TASK REQUIREMENTS: Write out, word for word, each line from the start of the entries through the one holding "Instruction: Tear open"; omit the pictures.

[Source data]
☆ ☆ ☆ ☆ ☆

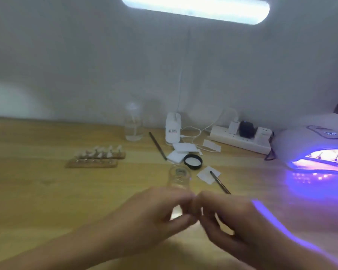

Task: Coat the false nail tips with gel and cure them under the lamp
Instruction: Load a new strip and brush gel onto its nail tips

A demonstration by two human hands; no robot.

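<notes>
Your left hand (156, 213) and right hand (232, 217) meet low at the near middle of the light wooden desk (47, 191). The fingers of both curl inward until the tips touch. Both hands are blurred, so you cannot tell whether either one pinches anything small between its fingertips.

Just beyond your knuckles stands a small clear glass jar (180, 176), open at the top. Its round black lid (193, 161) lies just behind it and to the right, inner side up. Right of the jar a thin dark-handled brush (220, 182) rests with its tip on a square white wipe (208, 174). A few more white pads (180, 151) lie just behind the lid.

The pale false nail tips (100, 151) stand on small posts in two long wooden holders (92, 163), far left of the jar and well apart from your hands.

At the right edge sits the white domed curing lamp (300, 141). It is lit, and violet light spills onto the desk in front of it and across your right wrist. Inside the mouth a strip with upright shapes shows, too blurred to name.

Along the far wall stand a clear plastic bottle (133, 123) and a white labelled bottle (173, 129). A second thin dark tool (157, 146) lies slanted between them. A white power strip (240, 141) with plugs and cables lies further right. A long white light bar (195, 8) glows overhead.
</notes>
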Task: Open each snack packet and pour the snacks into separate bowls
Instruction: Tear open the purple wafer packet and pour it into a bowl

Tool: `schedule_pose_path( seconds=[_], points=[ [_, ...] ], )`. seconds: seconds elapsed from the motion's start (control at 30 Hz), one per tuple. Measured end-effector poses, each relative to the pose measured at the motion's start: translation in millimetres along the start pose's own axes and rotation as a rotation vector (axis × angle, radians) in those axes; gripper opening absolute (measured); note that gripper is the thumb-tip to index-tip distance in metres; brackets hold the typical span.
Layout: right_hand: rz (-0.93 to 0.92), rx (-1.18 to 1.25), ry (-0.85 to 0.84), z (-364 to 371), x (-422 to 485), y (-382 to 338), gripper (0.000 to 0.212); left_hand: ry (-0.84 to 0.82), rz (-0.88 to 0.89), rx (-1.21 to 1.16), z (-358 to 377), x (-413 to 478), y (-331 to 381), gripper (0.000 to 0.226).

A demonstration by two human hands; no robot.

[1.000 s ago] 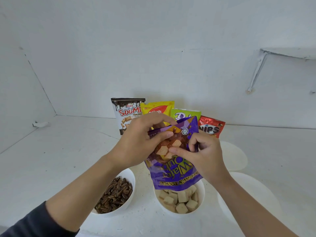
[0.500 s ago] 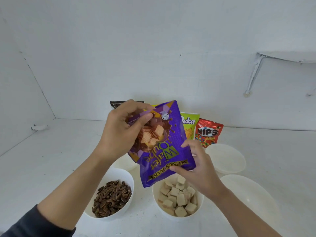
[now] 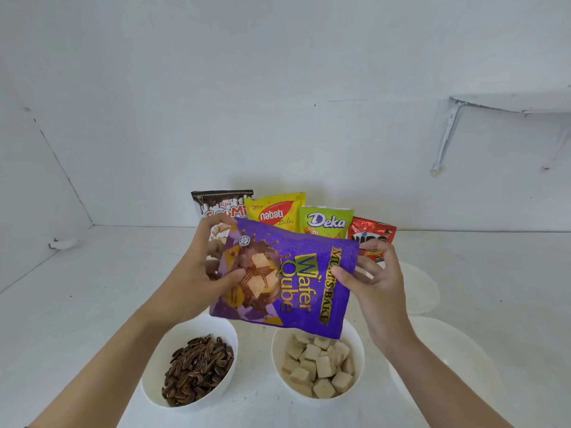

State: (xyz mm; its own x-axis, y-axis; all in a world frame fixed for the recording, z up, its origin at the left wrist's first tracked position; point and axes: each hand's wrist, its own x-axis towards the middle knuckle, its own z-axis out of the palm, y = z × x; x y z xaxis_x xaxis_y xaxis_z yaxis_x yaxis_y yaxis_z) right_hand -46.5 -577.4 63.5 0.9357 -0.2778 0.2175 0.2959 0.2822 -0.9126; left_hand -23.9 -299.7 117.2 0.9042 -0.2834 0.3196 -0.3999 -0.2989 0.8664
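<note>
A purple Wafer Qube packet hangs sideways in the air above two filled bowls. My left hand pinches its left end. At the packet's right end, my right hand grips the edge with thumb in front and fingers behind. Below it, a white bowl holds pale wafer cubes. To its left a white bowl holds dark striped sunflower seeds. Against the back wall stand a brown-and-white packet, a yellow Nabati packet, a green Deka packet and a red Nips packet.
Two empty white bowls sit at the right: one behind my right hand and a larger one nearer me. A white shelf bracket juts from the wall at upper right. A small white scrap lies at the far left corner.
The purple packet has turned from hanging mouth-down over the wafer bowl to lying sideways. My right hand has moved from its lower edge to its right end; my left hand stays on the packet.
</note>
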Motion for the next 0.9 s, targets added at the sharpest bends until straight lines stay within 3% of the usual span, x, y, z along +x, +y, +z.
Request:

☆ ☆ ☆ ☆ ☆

WRITTEN RESPONSE:
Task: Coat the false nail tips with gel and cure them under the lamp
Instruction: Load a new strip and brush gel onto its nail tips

A demonstration by two human hands; no robot.

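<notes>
Your left hand (156, 213) and right hand (232, 217) meet low at the near middle of the light wooden desk (47, 191). The fingers of both curl inward until the tips touch. Both hands are blurred, so you cannot tell whether either one pinches anything small between its fingertips.

Just beyond your knuckles stands a small clear glass jar (180, 176), open at the top. Its round black lid (193, 161) lies just behind it and to the right, inner side up. Right of the jar a thin dark-handled brush (220, 182) rests with its tip on a square white wipe (208, 174). A few more white pads (180, 151) lie just behind the lid.

The pale false nail tips (100, 151) stand on small posts in two long wooden holders (92, 163), far left of the jar and well apart from your hands.

At the right edge sits the white domed curing lamp (300, 141). It is lit, and violet light spills onto the desk in front of it and across your right wrist. Inside the mouth a strip with upright shapes shows, too blurred to name.

Along the far wall stand a clear plastic bottle (133, 123) and a white labelled bottle (173, 129). A second thin dark tool (157, 146) lies slanted between them. A white power strip (240, 141) with plugs and cables lies further right. A long white light bar (195, 8) glows overhead.
</notes>
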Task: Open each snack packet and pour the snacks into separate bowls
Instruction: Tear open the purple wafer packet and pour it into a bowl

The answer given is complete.